Michigan gained 427 yards (224 rushing, 203 passing) in the game. Minnesota gained 394 yards (249 passing, 145 rushing).

| Team | 1 | 2 | 3 | 4 | Total |
|---|---|---|---|---|---|
| Minnesota | 7 | 13 | 7 | 0 | 27 |
| • Michigan | 14 | 14 | 14 | 12 | 54 |

===At Illinois===

- Big Ten Network: Michigan at Illinois, 1951
On November 3, Michigan lost to Big Ten champion Illinois, 7–0, before a crowd of 71,119 at Memorial Stadium in Champaign, Illinois.

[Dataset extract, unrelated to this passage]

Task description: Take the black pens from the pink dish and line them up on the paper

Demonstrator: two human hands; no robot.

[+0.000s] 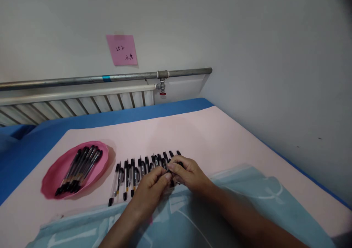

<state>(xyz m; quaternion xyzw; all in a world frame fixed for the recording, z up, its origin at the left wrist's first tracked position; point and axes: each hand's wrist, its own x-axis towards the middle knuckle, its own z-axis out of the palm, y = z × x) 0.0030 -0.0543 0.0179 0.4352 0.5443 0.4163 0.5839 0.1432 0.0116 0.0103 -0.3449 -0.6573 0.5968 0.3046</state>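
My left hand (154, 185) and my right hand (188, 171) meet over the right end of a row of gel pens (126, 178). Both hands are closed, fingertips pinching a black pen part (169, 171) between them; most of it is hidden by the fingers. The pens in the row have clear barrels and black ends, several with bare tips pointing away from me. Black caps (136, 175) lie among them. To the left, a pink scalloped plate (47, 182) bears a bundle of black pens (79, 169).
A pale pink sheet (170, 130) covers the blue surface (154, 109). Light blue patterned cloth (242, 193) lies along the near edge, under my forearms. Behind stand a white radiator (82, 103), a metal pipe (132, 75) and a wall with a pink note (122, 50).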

The game was played in a blizzard with winds gusting to 50 Miles an hour at times. Through the first 58 minutes, neither team was able to score in the difficult weather conditions. Late in the fourth quarter, Illinois drove 83 yards. With 70 seconds remaining in the game, quarterback Tommy O'Connell threw a six-yard touchdown pass to right end Rex Smith in the end zone. Wilfrid Smith of the Chicago Tribune described Illinois' fourth-quarter drive as "one of the most glorious rallies in this 50 year rivalry."

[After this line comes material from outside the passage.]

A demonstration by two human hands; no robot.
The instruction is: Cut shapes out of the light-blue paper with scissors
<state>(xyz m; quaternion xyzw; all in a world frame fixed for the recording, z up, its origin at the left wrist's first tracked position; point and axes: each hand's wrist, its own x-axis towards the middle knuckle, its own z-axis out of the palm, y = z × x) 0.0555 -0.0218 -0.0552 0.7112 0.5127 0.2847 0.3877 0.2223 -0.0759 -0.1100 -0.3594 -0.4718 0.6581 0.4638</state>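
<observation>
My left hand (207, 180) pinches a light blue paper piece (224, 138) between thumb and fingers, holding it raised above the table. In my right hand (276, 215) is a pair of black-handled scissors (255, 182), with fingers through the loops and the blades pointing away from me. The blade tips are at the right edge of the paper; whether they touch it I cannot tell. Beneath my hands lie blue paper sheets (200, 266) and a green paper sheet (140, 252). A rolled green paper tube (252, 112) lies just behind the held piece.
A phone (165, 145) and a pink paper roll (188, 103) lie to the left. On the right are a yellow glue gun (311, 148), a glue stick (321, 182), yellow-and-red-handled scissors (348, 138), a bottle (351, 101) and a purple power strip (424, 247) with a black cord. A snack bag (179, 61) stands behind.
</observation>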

| Team | 1 | 2 | 3 | 4 | Total |
|---|---|---|---|---|---|
| Michigan | 0 | 0 | 0 | 0 | 0 |
| • Illinois | 0 | 0 | 0 | 7 | 7 |

===At Cornell===

On November 10, Michigan lost to Cornell, 20–7, before a Schoellkopf Field record crowd of 35,300 in Ithaca. Michigan led 7–0 at halftime on a 43-yard touchdown pass from quarterback Bill Putich to end Fred Pickard, but Cornell rallied for 20 unanswered points in the second half. Backup quarterback Jack Jaeckel directed two third-quarter touchdown drives, and the Big Red added a fourth-quarter score to seal the upset. Cornell’s defense held Michigan to 39 rushing yards and intercepted three passes. Contemporary accounts praised Cornell’s comeback as one of the program’s finest moments of the decade, while Michigan head coach Bennie Oosterbaan pointed to turnovers and second-half breakdowns as decisive.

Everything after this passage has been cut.